╔══

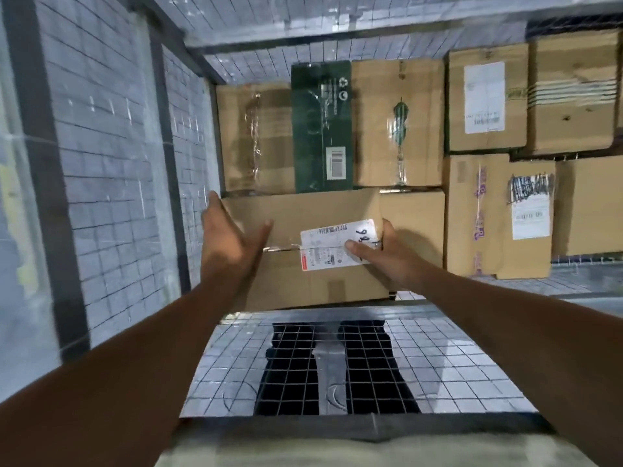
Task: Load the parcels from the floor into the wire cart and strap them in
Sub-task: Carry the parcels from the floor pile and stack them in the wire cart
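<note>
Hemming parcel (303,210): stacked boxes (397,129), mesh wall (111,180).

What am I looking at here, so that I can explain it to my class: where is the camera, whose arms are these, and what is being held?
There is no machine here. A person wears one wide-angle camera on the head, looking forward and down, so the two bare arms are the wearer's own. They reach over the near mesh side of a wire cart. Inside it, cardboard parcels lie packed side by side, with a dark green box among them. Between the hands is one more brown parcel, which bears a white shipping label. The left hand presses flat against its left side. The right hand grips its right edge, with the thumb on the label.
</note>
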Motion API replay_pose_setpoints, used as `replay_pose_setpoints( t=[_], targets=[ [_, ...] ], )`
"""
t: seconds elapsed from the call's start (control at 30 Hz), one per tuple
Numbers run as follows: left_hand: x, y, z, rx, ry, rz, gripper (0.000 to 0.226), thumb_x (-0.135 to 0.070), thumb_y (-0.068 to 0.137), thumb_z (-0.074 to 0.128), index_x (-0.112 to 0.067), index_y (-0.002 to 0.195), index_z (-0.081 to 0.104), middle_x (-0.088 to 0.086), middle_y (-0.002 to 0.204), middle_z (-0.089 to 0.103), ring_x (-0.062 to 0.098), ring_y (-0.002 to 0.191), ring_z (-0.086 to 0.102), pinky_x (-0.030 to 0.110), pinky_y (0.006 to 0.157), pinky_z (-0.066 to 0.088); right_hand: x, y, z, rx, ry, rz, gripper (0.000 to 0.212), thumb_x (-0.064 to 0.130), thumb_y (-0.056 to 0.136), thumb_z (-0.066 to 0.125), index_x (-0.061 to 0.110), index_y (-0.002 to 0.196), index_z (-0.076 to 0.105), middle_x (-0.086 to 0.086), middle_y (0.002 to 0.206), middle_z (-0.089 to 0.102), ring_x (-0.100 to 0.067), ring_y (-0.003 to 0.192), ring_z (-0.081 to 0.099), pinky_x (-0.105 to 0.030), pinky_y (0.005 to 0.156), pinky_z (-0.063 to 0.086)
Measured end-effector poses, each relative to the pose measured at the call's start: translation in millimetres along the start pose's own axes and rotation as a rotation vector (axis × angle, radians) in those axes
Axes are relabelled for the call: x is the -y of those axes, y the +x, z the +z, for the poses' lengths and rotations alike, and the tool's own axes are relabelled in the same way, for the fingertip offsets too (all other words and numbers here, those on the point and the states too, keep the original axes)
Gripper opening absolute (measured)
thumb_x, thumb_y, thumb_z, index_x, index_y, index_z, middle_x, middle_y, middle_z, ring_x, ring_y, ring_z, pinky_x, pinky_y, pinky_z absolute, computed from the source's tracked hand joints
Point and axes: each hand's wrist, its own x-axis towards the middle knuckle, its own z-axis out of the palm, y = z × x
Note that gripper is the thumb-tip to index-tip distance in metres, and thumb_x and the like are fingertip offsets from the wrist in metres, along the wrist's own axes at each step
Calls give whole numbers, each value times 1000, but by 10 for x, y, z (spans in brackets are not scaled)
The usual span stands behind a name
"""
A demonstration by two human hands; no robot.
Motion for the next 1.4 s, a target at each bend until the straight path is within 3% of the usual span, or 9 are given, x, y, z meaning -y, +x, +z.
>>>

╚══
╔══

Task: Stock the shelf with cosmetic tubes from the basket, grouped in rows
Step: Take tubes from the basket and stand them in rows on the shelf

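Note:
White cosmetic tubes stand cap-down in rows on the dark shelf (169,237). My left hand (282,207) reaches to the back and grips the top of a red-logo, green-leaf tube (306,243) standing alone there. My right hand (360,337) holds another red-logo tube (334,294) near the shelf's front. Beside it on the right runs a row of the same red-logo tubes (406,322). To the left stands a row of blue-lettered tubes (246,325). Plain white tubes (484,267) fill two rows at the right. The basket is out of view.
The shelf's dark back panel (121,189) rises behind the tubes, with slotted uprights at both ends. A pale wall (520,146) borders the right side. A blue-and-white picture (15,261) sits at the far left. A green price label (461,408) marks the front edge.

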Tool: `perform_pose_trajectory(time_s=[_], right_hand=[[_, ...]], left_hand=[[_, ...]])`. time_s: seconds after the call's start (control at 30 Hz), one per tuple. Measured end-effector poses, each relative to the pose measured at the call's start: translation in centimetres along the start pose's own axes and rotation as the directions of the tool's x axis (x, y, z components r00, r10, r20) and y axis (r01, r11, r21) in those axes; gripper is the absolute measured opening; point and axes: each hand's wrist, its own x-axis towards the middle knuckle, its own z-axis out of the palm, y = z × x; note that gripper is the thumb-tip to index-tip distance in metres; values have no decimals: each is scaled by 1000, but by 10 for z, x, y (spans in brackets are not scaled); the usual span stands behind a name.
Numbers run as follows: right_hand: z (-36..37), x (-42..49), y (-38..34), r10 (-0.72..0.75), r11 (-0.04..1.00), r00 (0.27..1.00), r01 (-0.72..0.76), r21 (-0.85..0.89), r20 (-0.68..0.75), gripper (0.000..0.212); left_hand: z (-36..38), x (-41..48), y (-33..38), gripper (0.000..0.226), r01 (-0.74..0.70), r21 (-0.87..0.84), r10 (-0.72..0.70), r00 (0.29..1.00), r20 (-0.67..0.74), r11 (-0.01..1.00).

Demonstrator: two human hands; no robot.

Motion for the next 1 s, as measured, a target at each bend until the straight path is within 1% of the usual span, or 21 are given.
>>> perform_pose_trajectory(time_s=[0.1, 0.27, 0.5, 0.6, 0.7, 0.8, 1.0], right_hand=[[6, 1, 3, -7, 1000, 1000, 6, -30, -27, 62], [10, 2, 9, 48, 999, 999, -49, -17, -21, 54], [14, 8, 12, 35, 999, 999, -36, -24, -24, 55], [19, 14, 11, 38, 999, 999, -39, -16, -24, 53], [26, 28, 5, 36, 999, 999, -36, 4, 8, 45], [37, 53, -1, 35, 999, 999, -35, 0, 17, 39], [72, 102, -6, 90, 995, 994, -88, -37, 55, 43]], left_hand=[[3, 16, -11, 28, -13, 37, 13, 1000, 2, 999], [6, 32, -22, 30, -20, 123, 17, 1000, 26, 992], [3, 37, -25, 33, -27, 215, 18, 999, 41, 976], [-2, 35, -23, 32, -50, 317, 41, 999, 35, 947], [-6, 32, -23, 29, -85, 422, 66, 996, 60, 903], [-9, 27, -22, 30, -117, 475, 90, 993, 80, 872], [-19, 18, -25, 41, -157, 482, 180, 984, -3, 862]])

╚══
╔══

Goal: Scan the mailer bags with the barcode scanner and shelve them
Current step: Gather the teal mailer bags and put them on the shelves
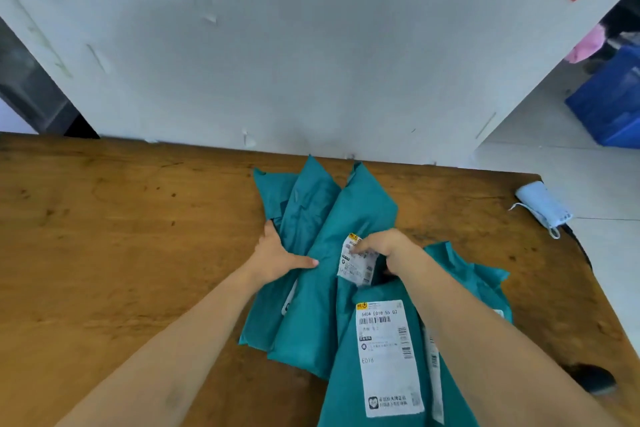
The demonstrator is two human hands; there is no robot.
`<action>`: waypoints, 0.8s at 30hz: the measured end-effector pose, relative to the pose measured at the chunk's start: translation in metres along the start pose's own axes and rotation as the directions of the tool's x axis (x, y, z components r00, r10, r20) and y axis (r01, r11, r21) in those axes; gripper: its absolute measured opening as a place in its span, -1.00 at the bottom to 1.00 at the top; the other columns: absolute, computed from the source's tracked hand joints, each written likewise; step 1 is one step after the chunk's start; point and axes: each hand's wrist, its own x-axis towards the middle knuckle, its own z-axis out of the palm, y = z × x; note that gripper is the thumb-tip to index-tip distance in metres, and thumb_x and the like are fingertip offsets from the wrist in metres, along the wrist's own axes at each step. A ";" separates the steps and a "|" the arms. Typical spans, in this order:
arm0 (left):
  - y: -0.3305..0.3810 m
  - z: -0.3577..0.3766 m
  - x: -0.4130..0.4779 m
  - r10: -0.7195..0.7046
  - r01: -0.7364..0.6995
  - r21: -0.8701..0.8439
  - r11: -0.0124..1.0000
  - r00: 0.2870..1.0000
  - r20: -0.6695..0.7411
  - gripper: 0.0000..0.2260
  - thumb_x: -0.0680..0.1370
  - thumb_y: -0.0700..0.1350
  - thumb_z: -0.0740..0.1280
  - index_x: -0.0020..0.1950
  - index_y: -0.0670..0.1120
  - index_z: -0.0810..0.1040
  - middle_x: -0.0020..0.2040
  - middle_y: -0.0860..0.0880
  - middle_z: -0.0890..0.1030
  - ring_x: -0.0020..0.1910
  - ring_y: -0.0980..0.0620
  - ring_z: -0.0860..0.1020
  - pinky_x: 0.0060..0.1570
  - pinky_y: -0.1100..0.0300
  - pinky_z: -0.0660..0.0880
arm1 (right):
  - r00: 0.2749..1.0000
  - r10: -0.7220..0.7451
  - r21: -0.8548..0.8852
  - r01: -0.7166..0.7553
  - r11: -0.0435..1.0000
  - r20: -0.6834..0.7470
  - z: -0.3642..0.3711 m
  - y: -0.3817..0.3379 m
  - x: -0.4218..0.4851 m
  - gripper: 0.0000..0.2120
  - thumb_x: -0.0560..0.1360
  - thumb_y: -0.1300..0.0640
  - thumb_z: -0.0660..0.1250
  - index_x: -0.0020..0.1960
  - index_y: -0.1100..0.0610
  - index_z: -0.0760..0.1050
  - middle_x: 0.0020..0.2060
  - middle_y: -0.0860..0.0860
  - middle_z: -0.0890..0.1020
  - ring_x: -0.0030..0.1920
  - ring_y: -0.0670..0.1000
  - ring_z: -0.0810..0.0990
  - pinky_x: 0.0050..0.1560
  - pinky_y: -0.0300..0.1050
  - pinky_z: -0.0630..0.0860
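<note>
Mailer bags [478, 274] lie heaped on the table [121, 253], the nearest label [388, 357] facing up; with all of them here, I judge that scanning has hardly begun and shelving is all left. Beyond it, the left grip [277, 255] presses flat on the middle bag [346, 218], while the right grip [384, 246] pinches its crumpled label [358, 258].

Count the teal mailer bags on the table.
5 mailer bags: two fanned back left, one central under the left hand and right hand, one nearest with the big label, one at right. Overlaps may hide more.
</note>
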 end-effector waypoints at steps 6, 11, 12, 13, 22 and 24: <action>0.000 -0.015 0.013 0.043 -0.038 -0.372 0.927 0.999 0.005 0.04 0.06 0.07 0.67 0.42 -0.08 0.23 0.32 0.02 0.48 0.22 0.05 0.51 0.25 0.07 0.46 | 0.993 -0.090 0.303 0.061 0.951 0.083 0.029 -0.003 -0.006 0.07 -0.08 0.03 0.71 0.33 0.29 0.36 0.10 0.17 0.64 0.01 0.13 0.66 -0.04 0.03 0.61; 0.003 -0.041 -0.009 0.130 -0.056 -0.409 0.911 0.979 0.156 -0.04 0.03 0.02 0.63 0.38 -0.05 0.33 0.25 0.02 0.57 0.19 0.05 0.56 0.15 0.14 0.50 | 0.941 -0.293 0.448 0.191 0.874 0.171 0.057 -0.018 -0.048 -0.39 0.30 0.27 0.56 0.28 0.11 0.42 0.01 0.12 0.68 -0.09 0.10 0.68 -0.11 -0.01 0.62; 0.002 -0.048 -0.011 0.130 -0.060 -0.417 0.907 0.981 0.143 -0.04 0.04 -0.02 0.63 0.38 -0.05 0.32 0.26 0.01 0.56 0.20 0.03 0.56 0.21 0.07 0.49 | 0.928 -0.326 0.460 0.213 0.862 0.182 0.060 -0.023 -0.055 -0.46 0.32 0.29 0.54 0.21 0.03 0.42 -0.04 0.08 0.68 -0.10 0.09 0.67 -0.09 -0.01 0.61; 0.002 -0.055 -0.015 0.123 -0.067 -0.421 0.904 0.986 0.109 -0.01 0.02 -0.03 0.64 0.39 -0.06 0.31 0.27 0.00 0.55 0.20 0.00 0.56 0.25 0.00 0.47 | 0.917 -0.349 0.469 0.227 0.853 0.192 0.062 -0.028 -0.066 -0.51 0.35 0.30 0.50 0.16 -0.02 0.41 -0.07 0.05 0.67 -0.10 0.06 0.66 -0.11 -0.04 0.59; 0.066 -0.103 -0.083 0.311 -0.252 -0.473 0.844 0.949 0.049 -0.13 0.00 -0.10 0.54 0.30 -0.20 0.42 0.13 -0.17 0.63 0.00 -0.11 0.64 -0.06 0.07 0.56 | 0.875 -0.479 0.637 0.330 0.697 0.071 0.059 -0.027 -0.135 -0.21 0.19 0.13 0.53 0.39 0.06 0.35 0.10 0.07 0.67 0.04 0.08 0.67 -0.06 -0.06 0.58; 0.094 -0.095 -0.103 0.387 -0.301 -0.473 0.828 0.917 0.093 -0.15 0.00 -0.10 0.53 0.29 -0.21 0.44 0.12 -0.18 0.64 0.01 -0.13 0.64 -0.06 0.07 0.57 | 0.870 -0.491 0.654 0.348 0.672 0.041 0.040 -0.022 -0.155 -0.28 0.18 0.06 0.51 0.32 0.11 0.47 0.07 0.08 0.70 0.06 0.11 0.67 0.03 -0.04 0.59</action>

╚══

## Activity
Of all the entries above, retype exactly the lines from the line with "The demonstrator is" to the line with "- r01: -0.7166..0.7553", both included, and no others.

## The completed task
The demonstrator is two human hands; there is no robot.
`<action>`: waypoints, 0.8s at 30hz: the measured end-effector pose, relative to the pose measured at the chunk's start: translation in metres along the start pose's own axes and rotation as the directions of the tool's x axis (x, y, z components r00, r10, r20) and y axis (r01, r11, r21) in those axes; gripper: its absolute measured opening as a place in its span, -1.00 at the bottom to 1.00 at the top; the other columns: absolute, computed from the source's tracked hand joints, each written likewise; step 1 is one step after the chunk's start; point and axes: each hand's wrist, its own x-axis towards the middle knuckle, its own z-axis out of the palm, y = z × x; note that gripper is the thumb-tip to index-tip distance in metres, and thumb_x and the like are fingertip offsets from the wrist in metres, along the wrist's own axes at each step. A ";" separates the steps and a "|" the arms. Typical spans, in this order:
arm0 (left):
  - y: -0.3305..0.3810 m
  - z: -0.3577..0.3766 m
  - x: -0.4130..0.4779 m
  - r10: -0.7195..0.7046
  - r01: -0.7364..0.6995
  - r21: -0.8701..0.8439
  - r11: -0.0124..1.0000
  - r00: 0.2870..1.0000
  - r20: -0.6695..0.7411
  - gripper: 0.0000..0.2260
  - thumb_x: -0.0680..0.1370
  - thumb_y: -0.0700..0.1350
  - thumb_z: -0.0740..0.1280
  - index_x: -0.0020..0.1950
  - index_y: -0.0670..0.1120
  - index_z: -0.0810..0.1040
  - middle_x: -0.0020..0.2040
  - middle_y: -0.0860..0.0880
  - middle_z: -0.0890..0.1030
  - ring_x: -0.0020..0.1910
  - ring_y: -0.0980..0.0620
  - ring_z: -0.0860..0.1020
  - pinky_x: 0.0060..0.1570
  - pinky_y: -0.1100..0.0300
  - pinky_z: -0.0660..0.0880
arm1 (right):
  - r00: 0.2749..1.0000
  - r10: -0.7220..0.7451
  - r21: -0.8548..0.8852
  - r01: -0.7166..0.7553

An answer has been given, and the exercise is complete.